Intel® Moderncode for Parallel Architectures
Support for developing parallel programming applications on Intel® Architecture.
1696 Discussions

How to set a variable of a structure to be "threadprivate"

Zhanghong_T_
Novice
628 Views

Dear all,

I need to set some variables of a structure to be "threadprivate" in program with OpenMP like the following:

module omp
integer::ithread
type mydata
integer::data1
!$omp THREADPRIVATE (data1)
end type
!$omp THREADPRIVATE (ithread)
end module

However, when compile the program which uses the module "omp", the following error displayed:

error #6590: This statement is not permitted as a statement within a derived-type-def

Could anyone tell me how to change the code to realize the function?

Thanks,

Zhanghong Tang

0 Kudos
10 Replies
jimdempseyatthecove
Honored Contributor III
628 Views

Dear all,

I need to set some variables of a structure to be "threadprivate" in program with OpenMP like the following:

module omp
integer::ithread
type mydata
integer::data1
!$omp THREADPRIVATE (data1)
end type
!$omp THREADPRIVATE (ithread)
end module

However, when compile the program which uses the module "omp", the following error displayed:

error #6590: This statement is not permitted as a statement within a derived-type-def

Could anyone tell me how to change the code to realize the function?

Thanks,

Zhanghong Tang

Do you require thread private to be
one instance for all objects of the type
or
one instance foreach object if the type?

With a fixed maximum number of threads (2, 4, 8, 16, 32, 64, ...)?
What is the size and number of private data?

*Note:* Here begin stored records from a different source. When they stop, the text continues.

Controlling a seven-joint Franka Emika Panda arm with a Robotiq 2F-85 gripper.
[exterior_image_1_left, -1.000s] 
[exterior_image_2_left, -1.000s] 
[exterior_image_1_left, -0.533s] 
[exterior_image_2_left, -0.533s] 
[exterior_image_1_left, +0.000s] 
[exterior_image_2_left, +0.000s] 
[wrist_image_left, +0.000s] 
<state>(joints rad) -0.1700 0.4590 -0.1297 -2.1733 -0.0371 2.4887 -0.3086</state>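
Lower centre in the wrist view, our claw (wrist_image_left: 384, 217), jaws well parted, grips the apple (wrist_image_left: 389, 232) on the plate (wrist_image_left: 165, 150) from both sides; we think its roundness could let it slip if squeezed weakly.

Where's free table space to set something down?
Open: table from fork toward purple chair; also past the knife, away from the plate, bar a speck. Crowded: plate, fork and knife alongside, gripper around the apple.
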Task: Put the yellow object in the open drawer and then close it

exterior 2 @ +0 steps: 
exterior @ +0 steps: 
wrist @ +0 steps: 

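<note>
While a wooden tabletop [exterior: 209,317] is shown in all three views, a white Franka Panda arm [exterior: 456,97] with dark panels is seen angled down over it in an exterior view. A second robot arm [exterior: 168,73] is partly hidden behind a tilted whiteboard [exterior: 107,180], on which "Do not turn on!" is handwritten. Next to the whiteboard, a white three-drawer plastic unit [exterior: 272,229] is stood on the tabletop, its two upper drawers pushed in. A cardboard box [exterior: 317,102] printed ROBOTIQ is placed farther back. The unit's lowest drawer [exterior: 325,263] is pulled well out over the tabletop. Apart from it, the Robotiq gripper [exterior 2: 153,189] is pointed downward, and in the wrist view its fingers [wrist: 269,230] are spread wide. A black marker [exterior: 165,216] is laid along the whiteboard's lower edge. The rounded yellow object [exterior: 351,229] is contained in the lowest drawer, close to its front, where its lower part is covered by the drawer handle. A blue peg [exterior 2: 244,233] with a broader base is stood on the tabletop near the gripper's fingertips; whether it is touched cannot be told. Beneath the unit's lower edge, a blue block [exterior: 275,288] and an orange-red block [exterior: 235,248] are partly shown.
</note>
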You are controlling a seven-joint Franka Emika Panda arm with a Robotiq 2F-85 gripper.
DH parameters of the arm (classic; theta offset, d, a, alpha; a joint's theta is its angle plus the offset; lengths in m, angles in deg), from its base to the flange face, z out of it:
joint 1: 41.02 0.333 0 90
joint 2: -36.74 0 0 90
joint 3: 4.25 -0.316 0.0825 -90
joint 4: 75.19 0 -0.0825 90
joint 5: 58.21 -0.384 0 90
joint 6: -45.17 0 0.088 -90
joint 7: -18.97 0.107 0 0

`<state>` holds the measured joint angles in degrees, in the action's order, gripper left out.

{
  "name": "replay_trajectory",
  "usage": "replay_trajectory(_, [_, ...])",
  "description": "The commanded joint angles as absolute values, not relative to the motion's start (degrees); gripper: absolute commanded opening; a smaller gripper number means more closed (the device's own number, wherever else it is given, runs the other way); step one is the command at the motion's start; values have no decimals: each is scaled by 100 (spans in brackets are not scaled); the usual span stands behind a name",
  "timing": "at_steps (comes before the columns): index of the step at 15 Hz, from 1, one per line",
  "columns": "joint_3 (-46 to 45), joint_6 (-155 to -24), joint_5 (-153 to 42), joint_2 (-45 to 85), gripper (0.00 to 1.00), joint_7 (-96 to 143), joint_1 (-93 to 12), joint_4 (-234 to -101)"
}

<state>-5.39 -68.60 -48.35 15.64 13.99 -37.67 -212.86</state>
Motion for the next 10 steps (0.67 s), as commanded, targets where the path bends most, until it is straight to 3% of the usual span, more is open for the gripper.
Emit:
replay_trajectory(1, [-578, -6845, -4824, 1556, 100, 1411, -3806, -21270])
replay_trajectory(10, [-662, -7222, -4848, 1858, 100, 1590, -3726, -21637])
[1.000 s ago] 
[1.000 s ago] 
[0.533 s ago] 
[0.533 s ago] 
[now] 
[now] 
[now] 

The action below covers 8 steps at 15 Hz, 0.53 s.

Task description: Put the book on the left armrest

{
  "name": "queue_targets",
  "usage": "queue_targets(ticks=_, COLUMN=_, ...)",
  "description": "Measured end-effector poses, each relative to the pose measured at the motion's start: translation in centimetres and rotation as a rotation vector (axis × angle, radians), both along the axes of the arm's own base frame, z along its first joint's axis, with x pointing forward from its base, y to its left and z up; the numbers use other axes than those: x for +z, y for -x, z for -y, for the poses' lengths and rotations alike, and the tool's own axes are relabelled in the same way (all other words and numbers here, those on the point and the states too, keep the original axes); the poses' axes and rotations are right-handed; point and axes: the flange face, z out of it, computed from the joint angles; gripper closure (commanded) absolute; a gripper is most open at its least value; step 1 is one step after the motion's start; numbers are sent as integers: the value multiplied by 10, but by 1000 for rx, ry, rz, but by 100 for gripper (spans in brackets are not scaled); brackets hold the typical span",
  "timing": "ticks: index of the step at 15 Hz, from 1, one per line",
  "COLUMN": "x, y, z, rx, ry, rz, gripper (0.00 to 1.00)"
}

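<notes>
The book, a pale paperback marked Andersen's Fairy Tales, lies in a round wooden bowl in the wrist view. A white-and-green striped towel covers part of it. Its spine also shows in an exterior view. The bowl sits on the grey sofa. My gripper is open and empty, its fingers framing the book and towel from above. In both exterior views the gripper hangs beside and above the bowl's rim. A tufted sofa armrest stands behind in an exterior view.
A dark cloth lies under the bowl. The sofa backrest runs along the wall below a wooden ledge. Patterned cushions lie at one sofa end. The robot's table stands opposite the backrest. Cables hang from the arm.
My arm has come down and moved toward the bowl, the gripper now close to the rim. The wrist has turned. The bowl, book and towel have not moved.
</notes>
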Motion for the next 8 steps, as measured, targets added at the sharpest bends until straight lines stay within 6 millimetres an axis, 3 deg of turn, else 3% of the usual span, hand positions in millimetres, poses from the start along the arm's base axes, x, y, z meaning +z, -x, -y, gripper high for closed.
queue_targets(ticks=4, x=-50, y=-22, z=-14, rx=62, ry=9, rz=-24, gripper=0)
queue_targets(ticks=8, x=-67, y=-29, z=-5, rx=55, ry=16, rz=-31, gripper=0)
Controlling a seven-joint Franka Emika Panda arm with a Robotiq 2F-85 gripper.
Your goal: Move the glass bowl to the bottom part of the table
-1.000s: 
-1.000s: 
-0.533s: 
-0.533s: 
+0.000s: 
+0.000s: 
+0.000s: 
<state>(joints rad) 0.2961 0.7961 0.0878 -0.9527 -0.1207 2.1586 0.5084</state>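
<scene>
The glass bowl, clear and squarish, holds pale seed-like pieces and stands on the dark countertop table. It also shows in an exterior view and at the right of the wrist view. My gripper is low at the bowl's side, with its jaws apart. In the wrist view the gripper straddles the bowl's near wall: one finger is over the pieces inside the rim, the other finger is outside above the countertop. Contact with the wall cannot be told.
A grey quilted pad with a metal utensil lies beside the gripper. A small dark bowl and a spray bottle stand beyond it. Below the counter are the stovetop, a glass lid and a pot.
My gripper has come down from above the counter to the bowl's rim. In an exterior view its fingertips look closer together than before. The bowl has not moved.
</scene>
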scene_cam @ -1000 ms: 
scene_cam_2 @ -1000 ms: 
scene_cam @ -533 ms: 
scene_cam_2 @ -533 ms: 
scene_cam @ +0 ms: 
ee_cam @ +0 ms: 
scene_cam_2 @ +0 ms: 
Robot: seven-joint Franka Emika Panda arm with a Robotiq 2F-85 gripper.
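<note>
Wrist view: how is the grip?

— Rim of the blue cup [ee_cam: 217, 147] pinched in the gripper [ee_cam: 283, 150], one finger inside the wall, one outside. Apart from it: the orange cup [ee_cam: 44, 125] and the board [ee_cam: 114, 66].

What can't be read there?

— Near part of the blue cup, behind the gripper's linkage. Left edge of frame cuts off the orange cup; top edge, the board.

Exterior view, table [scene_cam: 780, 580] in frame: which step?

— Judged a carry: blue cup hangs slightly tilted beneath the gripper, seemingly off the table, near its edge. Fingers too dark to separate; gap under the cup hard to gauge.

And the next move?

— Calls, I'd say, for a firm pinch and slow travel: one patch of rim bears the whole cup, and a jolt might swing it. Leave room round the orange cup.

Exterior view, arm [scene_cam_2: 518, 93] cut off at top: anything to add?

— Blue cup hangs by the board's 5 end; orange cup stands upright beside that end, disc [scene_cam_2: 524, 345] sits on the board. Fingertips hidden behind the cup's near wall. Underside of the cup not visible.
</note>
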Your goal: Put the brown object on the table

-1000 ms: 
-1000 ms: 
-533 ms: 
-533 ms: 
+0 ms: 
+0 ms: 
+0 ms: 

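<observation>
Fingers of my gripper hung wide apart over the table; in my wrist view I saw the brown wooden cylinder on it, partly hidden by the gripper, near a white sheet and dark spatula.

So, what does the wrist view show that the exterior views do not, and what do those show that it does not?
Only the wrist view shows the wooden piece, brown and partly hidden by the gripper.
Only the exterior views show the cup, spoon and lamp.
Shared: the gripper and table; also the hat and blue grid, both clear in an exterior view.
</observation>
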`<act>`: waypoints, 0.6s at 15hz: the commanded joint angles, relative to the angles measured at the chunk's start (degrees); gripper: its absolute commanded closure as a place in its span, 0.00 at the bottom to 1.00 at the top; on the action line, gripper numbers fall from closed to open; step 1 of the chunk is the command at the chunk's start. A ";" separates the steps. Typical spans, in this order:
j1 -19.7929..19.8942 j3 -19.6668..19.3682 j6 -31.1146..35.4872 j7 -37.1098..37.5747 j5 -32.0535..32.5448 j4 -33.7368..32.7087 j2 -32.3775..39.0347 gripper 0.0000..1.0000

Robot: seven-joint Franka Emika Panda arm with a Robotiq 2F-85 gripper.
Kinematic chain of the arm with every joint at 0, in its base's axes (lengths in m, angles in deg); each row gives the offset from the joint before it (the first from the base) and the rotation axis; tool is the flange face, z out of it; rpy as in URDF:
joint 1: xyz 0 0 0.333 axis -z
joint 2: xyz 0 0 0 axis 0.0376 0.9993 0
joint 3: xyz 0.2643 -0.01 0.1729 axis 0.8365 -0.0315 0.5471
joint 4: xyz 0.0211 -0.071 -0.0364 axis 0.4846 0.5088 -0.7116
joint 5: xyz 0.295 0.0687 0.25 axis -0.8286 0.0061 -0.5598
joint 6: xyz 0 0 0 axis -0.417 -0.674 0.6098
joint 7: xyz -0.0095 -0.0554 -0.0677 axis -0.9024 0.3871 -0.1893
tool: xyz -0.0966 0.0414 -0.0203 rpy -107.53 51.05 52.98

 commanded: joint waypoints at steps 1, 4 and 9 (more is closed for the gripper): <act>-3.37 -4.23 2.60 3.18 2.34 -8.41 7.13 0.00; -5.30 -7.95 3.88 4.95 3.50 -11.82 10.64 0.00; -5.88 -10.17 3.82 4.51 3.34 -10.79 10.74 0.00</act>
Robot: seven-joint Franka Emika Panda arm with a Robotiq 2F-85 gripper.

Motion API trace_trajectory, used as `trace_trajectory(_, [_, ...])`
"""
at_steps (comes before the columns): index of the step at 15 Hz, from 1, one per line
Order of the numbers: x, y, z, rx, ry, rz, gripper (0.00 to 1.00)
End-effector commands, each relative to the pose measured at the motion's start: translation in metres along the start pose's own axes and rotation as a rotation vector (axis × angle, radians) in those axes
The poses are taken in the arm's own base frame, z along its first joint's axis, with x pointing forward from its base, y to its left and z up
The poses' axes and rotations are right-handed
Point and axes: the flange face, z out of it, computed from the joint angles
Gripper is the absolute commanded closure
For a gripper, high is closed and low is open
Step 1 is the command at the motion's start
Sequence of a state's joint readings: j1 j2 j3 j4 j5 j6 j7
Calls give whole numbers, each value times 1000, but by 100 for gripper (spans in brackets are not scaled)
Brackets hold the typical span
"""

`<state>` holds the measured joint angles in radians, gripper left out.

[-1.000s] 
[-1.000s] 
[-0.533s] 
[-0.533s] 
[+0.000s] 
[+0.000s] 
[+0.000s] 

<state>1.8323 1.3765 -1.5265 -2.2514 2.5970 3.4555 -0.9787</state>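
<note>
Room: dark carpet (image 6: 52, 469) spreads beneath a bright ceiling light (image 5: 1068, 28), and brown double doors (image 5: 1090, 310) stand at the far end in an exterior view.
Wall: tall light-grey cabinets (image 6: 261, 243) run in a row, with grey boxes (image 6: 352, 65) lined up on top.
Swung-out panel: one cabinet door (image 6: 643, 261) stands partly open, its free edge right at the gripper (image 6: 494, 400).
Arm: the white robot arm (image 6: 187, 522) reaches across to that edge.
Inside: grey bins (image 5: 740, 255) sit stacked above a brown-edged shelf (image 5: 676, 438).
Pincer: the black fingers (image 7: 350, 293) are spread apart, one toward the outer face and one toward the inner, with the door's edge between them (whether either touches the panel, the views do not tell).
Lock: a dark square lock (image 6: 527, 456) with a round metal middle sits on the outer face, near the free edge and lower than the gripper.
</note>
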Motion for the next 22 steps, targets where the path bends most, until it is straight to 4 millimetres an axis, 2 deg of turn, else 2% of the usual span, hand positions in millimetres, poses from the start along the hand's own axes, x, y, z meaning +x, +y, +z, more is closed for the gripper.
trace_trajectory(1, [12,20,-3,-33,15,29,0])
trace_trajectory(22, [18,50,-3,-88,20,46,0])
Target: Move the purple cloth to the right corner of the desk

The design will depend on the answers to the above questions.

Jim Dempsey

0 Kudos
Zhanghong_T_
Novice
628 Views

Do you require thread private to be
one instance for all objects of the type
or
one instance foreach object if the type?

With a fixed maximum number of threads (2, 4, 8, 16, 32, 64, ...)?
What is the size and number of private data?

The design will depend on the answers to the above questions.

Jim Dempsey

Dear Jim,

Thank you very much for your kindly reply.

1) the maximal number of threads is not determined (current it is 4), but I can set a large number, for example, 999.

2) I wish only part of variables inside the structure to be "threadprivate", since others are allocatable arrays (very large size) and if they are all "threadprivate", the arrays will be allocated for every thread, which will cost large mount of memory. In addition, these arrays are calculated before and will not be changee in the parallel mode.

3) I wish the these variables to be common for ALL subroutines which use the module (since the type is defined inside the module), but should be "threadprivate" for these subroutines.

Thanks,

Zhanghong Tang

0 Kudos
jimdempseyatthecove
Honored Contributor III
628 Views


There are a couple of what we call "gotchas" ((a bug) got you)s that you have to program around such that you do not experience success on your 4 thread system and failure on your 999 thread system.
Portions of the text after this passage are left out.